How Impaired Driving Charges Are Defended
by Tushar K. Pain
You’re pulled over by the R.I.D.E. program. The officer smells alcohol on your breath and administers a roadside screening device test, which you fail. You’re taken to the police station where a breathalyzer test is conducted. Your readings are over 80 (that is, over the legal limit of 80 milligrams in 100 millilitres of blood). You’re charged with drunk driving. It appears to be an open and shut case. You are charged with “over 80” and you were, in fact, “over 80”. So how can this charge possibly be defended?
As a starting point, it is important to remember that the Crown must always prove its case beyond a reasonable doubt. What this means is that if the Crown is unable to or has forgotten to prove an element of the offence then it has failed to prove guilt beyond a reasonable doubt. In drinking and driving cases this isn’t as straight forward as it sounds.
Drinking and driving cases are different from other types of offences. What makes them unique is that the Crown relies on many legally-sanctioned “shortcuts” in order to prove these cases.
Some of these “shortcuts” exist in the area of Charter rights. As an example, a person is normally entitled to receive his or her rights to counsel (i.e. rights to a lawyer) upon being detained by the police. However, the right to a lawyer is suspended at the time a person is required to provide a roadside screening device sample. In other words, you do not have a right to speak with a lawyer before providing the sample.

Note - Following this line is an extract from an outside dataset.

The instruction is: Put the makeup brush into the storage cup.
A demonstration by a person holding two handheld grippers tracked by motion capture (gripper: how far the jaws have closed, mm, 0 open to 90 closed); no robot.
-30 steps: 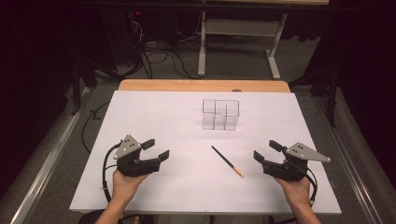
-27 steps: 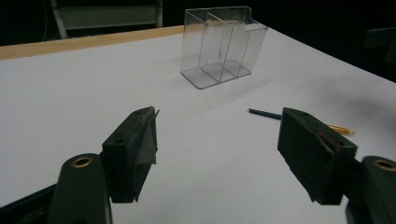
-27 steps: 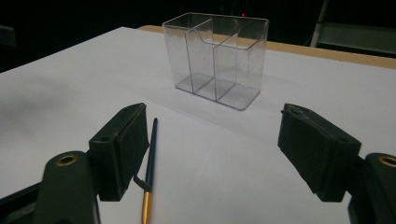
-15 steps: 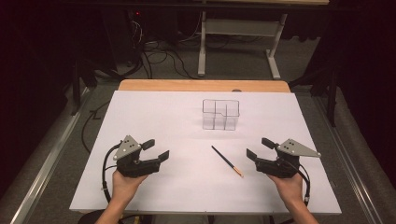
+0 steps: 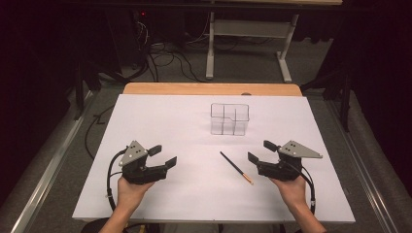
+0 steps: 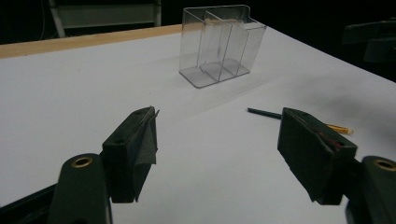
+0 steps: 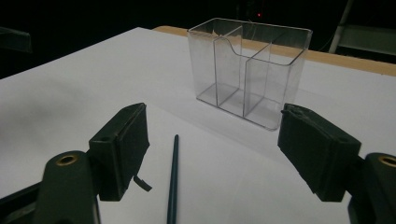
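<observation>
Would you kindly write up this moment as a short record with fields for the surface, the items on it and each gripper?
surface: white table
pencil: dark pencil lying flat, near the right gripper
organizer: clear organizer, upright, empty, beyond the pencil
left gripper: left gripper open, holding nothing
right gripper: right gripper open, jaws either side of the pencil in its own view, not touching it

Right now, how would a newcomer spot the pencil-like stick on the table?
Start at the white table top and find the clear divided box near its far middle. Nearer the person, just left of the right gripper, lies the thin dark stick, flat, with an orange tip.
</observation>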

Another area in which “shortcuts” exist relates to the laws of evidence. For example, when a person provides a breath sample at the police station, the machine gives a reading of blood alcohol content. The reading states what the blood alcohol content is at the time the sample is provided. However, what the Crown needs to prove is the blood alcohol content at the time of driving. How is this done? The law provides an evidentiary “shortcut” that deems the reading at the time the sample is provided to be the blood alcohol content at the time of driving.
Often times, these “shortcuts” are necessary in order for the Crown to obtain a conviction. However, these “shortcuts” come at a price. Each “shortcut” has an accompanying set of prerequisites. If the Crown cannot prove that all the prerequisites have been met, then it will not be allowed to rely on the shortcut. This is the area in which much of the litigation arises and many cases are successfully defended.
Let’s take the example of the “shortcut” above, that deems the blood alcohol reading at the time the sample is provided to be the blood alcohol content at the time of driving. In order for the Crown to rely on this presumption, it must prove that the sample was taken “as soon as practicable”. If the Crown cannot demonstrate this, then it cannot use the “shortcut” to prove its case.
Other areas of litigation also exist. The machines used to obtain the blood alcohol readings can come under attack. This can be done by either pointing to evidence presented in the Crown’s case, providing defence evidence, or a combination of both.
Because of the way the law is structured in relation to the proof of drinking and driving offences, such cases can be defended on numerous grounds. A lawyer with a thorough knowledge of this area of law and a good imagination will often be able to detect an area of the Crown’s case that is weak. Often times, a case that appears to be open and shut is not.